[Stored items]
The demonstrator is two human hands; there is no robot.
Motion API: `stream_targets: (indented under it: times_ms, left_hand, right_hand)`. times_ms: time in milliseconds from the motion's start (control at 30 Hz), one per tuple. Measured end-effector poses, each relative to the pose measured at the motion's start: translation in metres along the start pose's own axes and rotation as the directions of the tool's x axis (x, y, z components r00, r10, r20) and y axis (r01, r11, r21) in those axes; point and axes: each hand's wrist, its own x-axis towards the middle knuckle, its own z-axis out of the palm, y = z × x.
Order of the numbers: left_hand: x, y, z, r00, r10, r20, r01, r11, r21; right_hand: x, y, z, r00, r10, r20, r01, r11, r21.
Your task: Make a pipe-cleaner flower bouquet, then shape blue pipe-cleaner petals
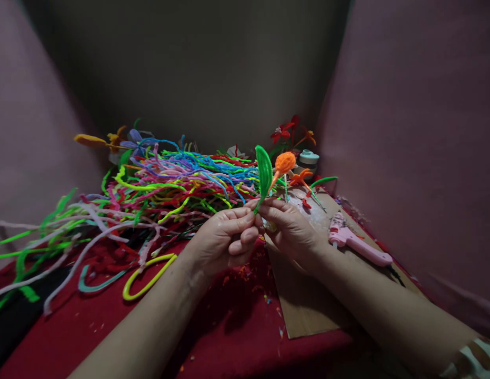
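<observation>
Both hands, left (225,239) and right (290,229), pinching green leaf (264,172) and orange flower (285,162) stem (grip firm); could slip apart if loosened.

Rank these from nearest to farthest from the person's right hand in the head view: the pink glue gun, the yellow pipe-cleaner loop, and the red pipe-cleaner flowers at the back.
1. Pink glue gun: just right of the right hand, on the cardboard.
2. Red pipe-cleaner flowers: behind the hand, by the back wall.
3. Yellow pipe-cleaner loop: far left, beyond the left hand, on the red cloth.
</observation>
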Motion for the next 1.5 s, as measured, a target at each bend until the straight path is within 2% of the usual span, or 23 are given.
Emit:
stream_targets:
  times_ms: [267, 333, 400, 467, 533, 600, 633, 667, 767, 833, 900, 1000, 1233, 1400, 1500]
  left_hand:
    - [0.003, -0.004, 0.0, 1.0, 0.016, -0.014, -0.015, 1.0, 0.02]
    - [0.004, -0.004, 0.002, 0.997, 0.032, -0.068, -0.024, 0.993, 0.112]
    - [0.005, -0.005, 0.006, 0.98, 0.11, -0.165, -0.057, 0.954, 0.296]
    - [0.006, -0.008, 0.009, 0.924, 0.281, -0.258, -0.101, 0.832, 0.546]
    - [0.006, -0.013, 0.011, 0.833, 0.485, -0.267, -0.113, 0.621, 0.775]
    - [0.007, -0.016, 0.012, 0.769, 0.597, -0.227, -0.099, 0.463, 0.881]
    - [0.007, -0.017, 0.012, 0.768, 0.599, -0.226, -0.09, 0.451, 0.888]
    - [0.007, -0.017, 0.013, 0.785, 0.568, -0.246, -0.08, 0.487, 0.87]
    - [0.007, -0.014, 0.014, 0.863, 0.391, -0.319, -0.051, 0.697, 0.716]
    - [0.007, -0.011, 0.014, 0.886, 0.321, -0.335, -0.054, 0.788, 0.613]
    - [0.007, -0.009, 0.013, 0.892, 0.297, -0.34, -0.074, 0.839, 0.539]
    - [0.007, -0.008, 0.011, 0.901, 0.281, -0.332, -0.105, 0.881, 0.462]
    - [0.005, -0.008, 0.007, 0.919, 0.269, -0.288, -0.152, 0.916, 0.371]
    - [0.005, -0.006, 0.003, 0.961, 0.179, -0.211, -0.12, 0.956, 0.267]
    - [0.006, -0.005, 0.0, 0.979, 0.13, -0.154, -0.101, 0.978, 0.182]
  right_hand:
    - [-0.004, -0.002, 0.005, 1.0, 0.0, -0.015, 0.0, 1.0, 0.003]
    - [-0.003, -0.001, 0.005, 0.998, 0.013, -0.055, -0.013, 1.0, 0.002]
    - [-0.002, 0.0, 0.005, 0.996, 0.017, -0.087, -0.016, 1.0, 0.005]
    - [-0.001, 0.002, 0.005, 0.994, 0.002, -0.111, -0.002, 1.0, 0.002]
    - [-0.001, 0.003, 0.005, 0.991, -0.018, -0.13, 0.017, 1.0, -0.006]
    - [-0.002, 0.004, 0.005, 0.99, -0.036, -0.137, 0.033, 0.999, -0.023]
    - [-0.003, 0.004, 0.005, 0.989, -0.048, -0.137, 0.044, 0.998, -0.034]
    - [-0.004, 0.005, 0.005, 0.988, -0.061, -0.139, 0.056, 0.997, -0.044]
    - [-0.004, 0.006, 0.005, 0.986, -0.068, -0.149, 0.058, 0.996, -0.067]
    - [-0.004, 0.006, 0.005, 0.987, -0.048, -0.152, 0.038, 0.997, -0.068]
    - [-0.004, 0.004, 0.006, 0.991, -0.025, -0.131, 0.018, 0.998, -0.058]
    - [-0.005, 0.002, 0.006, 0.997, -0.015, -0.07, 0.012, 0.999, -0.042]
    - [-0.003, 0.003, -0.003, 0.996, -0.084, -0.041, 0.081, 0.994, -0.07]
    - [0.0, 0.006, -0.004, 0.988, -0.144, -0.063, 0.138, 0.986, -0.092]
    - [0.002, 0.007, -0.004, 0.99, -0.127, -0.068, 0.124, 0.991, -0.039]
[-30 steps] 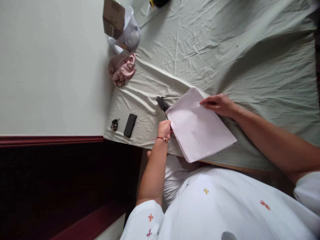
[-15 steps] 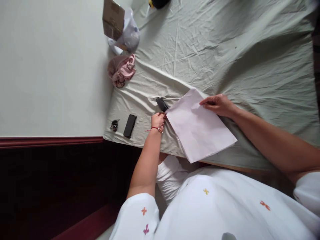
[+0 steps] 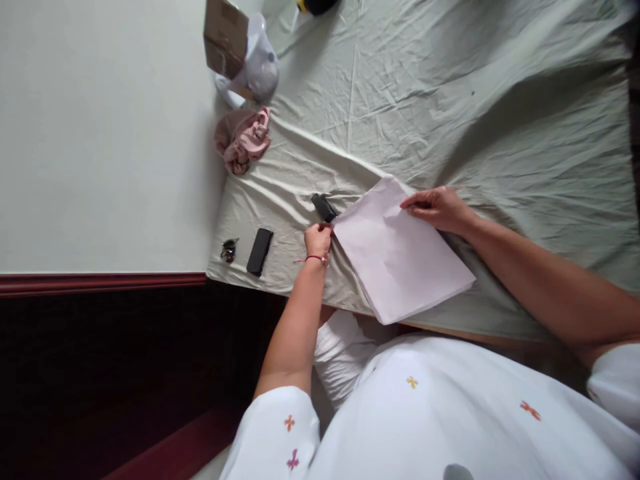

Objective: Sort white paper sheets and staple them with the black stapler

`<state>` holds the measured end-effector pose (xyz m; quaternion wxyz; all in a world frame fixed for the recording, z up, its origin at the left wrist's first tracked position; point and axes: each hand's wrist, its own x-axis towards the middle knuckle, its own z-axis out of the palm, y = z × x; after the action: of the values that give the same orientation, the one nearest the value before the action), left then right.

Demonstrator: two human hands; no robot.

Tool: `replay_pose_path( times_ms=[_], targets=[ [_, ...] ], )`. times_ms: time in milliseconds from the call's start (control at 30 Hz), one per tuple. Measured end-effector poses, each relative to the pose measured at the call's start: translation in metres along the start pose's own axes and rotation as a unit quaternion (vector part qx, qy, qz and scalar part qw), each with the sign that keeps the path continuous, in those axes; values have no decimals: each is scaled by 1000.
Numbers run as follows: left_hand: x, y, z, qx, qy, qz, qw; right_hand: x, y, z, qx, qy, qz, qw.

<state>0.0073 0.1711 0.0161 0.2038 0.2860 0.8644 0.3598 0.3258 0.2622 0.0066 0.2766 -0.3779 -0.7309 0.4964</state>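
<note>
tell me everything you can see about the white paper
The white paper looks like a thin stack of plain sheets, with layered edges along its near right side and no print visible. It lies turned cornerwise on the pale green cloth, its near corner reaching the cloth's near edge, and is slightly buckled beside the right hand, whose fingertips touch it. The left hand is at its left corner, its grip unclear, beside a black object.
</note>
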Motion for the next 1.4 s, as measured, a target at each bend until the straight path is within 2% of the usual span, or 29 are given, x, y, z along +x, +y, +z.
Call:
replay_pose_path(
  times_ms=[267, 500, 667, 733, 800, 900, 967, 1067, 1400],
  targets=[
    [7, 2, 1, 41, 2, 13, 999, 1, 3, 2, 0, 9, -6, 1000],
    [12, 6, 1, 121, 18, 60, 991, 0, 3, 7, -8, 24, 2, 1000],
    [8, 10, -2, 110, 21, 72, 991, 1, 2, 7, -27, 27, 0, 999],
    [6, 10, -5, 93, 42, 101, 990, 1, 2, 6, -32, 26, -2, 999],
    [5, 9, -8, 79, 60, 165, 981, 1, 1, 5, -35, 26, -4, 999],
    [6, 7, -14, 68, 22, 272, 960, 1, 1, 6, -35, 29, -4, 999],
    [8, 5, -16, 74, -27, 305, 949, 0, 1, 6, -32, 30, -2, 999],
    [11, 2, -20, 93, -69, 321, 940, 0, 1, 6, -26, 27, 0, 999],
    [17, -3, -33, 143, -103, 370, 912, -1, -1, 6, -19, 26, 11, 999]
  ],
)
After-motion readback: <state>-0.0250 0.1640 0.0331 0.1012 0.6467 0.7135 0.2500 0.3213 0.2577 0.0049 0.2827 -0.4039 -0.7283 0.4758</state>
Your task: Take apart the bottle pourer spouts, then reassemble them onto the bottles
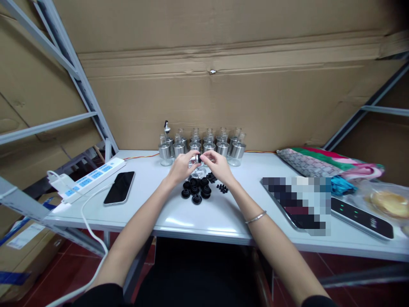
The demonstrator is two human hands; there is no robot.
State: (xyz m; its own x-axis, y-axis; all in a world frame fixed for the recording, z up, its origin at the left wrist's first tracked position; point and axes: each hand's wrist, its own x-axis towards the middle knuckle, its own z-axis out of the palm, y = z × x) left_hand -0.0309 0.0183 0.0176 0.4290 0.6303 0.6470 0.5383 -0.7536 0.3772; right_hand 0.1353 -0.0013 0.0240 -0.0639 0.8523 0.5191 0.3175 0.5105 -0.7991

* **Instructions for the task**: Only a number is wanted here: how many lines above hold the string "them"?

* **Completed task**: 2